Data excerpt:
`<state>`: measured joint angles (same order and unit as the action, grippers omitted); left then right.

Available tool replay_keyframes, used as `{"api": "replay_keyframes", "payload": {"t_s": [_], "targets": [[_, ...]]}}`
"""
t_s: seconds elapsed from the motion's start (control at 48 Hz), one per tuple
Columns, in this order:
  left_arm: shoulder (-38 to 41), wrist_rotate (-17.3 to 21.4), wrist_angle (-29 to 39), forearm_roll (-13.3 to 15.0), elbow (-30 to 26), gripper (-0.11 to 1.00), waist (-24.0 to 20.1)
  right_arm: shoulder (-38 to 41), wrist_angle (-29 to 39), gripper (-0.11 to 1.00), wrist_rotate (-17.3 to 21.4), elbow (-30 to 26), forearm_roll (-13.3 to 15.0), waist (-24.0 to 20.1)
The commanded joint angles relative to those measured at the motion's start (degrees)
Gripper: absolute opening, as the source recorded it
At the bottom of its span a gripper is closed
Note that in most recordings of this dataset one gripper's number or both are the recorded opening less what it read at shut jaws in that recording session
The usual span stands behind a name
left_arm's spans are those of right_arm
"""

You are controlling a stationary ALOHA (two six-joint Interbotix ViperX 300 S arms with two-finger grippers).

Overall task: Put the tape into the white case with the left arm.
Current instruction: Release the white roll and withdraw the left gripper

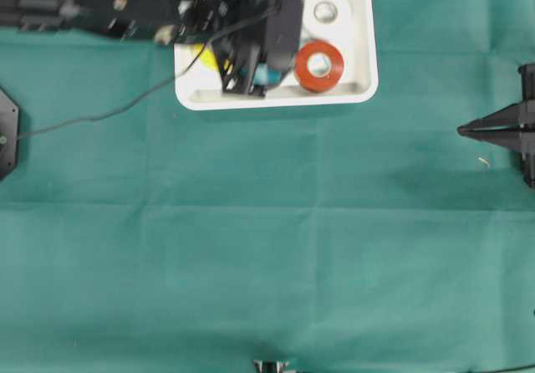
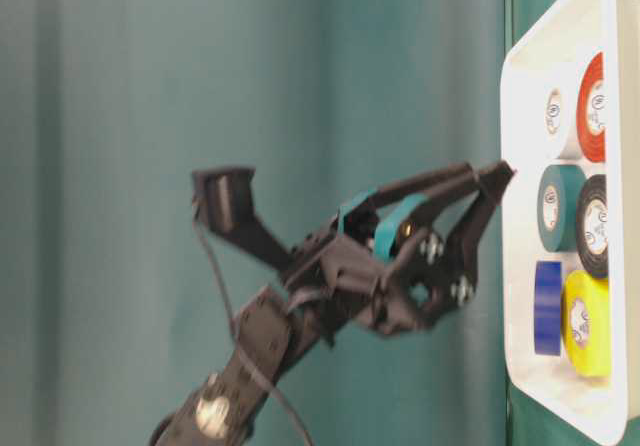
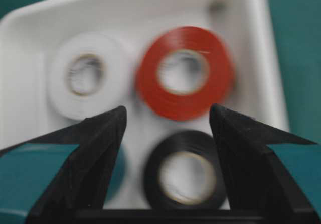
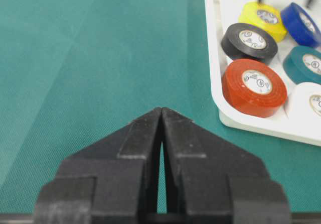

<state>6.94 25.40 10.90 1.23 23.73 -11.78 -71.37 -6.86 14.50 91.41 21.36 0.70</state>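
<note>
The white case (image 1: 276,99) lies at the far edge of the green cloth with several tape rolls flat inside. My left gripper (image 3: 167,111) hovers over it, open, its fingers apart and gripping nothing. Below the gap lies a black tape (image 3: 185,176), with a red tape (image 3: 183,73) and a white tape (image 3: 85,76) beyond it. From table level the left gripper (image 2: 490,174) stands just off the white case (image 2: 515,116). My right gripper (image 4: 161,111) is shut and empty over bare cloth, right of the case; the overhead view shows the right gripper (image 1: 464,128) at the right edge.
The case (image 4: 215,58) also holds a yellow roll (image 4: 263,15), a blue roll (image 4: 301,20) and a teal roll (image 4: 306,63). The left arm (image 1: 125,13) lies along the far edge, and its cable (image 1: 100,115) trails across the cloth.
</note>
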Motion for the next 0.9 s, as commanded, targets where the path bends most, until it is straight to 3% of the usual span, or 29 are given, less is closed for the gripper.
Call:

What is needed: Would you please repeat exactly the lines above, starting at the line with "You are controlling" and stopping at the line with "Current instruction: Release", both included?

Solution:
You are controlling a stationary ALOHA (two six-joint Interbotix ViperX 300 S arms with two-finger grippers).

Overall task: Put the tape into the white case with the left arm.
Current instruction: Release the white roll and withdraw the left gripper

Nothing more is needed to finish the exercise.